While Horace Greeley's long and distinguished editorship of the NewYork Tribune has won him an enviable place in the annals of American journalism, his political and social views have defied easy classification. Greeley was at once an admirer of Charles Fourier, the French socialist and critic of market-based economic relationships, and the 1872 presidential standard-bearer for the Liberal Party, the first political organization to endorse a market-based critique of government intervention. Adam Tuchinsky contends that historians have missed the central theme of Greeley's long public career—namely, his embrace of "liberal socialism" (x), a "social democratic" alternative to the "individualistic" liberalism that Louis Hartz identified in the 1950s as the dominant current in American public life (15). This alternative liberalism combined Fourier's socialism, [End Page 573] which Greeley dubbed "associationalism," with the free-labor ideology of the Republican Party of Abraham Lincoln.

Tuchinsky's monograph is neither a cradle-to-grave biography of Greeley nor a comprehensive history of mid-nineteenth-century American socialism. It is rather a history of their relationship as it found expression in the pages of the Tribune. How was it, Tuchinsky asks, that the "leading ideologue" of the Whig and Republican Parties identified himself throughout his public career as a socialist (ix)? To answer, Tuchinsky locates Greeley's Tribune in the rapidly changing political economy of the nineteenth-century United States. Among the topics that he explores with sensitivity and intelligence are the Tribune's flirtation with transcendentalism, its endorsement of the revolutions of 1848, and the paper's position on public issues ranging from marriage to land reform.

Each of these topics was informed, in Tuchinsky's view, by Greeley's creative fusion of Fourierism and free labor. Like Fourier, Greeley deplored the social consequences for working people of the "untrammeled" operations of the market (xi). And like the free-labor radicals of the pre-Civil War Republican Party, he feared the "external" challenges that southern slaveholders and foreign manufacturers posed to the moral autonomy of the American worker (xii). Greeley's Tribune thus established the "intellectual basis" of the liberal impulse to protect working people from the "vagaries and consolidated power of markets and capital" (2).

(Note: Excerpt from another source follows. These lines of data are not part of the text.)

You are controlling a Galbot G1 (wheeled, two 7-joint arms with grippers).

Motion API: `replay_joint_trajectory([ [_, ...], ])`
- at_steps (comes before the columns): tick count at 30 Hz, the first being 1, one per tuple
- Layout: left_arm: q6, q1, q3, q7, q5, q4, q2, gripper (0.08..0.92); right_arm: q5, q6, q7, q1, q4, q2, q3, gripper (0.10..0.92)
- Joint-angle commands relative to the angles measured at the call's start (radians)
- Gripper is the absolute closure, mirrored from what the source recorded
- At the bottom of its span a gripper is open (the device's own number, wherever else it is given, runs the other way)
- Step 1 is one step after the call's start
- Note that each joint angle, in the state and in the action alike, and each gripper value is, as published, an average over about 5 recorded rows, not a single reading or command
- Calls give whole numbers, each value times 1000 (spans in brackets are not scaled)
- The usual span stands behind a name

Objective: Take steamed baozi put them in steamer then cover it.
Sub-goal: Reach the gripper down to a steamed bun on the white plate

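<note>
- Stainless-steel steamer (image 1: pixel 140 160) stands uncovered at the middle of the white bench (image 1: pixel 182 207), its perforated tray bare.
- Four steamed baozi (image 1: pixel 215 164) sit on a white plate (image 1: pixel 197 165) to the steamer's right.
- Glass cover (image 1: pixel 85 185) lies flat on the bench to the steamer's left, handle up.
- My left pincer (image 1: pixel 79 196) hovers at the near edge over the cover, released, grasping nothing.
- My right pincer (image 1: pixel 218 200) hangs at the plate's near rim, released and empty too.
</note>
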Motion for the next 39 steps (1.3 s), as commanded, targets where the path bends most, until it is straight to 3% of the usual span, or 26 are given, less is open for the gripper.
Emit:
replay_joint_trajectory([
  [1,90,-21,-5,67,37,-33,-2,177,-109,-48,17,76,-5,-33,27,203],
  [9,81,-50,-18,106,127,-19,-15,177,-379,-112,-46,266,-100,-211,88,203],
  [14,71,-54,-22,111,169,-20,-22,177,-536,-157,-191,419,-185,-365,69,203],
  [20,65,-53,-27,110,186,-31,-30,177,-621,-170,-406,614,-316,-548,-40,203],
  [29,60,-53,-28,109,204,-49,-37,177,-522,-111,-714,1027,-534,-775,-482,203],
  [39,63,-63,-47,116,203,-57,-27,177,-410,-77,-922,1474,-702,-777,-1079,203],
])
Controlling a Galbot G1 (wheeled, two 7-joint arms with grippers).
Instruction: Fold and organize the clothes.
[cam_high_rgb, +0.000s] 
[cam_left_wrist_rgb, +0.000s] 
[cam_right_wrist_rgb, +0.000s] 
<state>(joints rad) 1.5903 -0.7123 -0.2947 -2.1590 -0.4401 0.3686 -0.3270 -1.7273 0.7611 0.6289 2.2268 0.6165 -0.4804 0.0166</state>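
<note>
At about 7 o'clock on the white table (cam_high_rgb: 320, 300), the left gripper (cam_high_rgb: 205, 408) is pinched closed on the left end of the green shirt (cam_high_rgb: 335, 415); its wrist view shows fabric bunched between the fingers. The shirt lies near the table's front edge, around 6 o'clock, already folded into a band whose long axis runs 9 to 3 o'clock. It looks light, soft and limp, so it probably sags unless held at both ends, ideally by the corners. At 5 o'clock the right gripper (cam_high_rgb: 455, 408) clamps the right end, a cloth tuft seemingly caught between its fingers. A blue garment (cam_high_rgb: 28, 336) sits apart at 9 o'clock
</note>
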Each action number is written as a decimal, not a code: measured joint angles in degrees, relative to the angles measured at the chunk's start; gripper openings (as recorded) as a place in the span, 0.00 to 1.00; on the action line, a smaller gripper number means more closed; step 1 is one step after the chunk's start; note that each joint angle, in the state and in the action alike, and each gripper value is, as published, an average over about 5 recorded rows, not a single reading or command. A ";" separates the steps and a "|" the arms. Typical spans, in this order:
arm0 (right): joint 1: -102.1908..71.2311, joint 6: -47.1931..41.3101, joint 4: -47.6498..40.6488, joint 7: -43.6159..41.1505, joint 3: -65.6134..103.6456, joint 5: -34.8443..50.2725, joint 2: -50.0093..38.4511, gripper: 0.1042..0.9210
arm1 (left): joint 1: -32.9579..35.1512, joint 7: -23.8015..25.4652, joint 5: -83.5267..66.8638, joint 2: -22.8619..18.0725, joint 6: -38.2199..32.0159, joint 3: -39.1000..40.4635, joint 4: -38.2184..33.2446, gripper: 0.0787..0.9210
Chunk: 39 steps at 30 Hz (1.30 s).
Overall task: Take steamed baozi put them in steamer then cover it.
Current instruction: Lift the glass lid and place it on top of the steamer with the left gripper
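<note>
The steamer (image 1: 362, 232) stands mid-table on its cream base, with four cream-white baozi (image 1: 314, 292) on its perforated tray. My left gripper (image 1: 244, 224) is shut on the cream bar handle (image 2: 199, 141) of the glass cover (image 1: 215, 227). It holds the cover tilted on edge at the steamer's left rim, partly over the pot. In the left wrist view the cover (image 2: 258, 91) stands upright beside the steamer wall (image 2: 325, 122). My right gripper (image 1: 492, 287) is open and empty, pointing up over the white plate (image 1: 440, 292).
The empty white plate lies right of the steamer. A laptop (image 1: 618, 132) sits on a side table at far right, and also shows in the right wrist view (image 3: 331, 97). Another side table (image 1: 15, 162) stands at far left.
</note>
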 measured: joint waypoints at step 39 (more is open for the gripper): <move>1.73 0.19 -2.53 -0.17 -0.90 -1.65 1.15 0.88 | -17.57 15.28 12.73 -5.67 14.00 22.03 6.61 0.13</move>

To recover this ethos, Tuchinsky assiduously mines Greeley's Tribune. Yet even readers who find merit in Tuchinsky's revisionism may suspect that it smacks of special pleading to rest such a sweeping argument on a selective evidentiary base. Not all Whigs were northerners, and not all Republicans took their cues from the Tribune. To be fair, Tuchinsky takes pains to underscore the ideological divisions within the Whig and Republican Parties. Yet it remains an open question if a close reading of Greeley's Tribune can overturn deeply entrenched assumptions regarding the main contours of the American political tradition.

Such caveats do nothing to detract from Tuchinsky's larger point. Whigs and Republicans were indeed more ambivalent about unregulated markets than many historians have acknowledged, especially if those markets encouraged speculation. And the global cotton market—dependent on slave labor and fueled by the machinations of sharp-trading New York City merchants—was the foundation for a political economy that many Whigs and most Republicans deplored.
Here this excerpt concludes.